▶ Problem details
Scan the data. Collect each line that contains the word "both".
== == ==
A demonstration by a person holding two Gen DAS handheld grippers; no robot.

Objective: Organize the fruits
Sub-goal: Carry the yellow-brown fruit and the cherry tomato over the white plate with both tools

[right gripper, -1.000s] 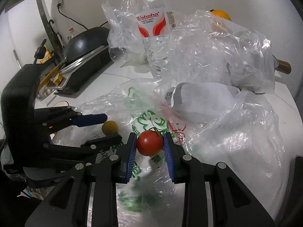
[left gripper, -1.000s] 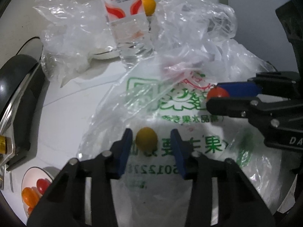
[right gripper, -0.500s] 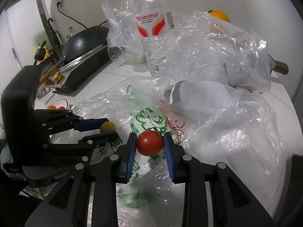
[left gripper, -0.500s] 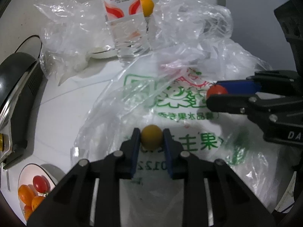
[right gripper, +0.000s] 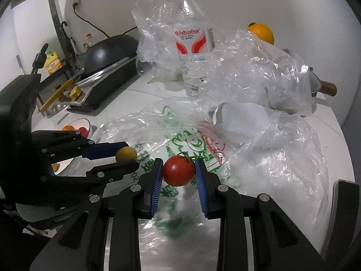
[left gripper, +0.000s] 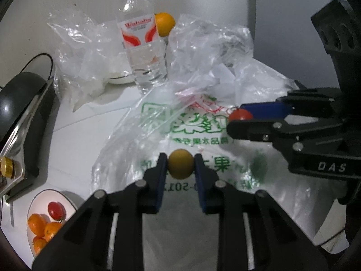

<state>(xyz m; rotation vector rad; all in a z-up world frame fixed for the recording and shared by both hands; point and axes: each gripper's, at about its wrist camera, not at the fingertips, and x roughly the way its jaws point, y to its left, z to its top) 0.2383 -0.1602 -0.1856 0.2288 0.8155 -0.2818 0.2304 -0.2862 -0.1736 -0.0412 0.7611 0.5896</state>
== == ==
▶ Output for this exercise
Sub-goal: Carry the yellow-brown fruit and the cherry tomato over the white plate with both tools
<state>(xyz m; rotation vector rad; all in a z-up world frame fixed for the recording and shared by both hands; point and axes: each gripper's, at about its wrist camera, not at the fingertips, and x roughly the way its jaws point, y to its left, z to its top) 0.2383 -0.1602 -0.1856 0.2288 0.8155 -0.2818 0.2304 -0.2862 -0.1736 -0.0412 0.7611 0.5896</state>

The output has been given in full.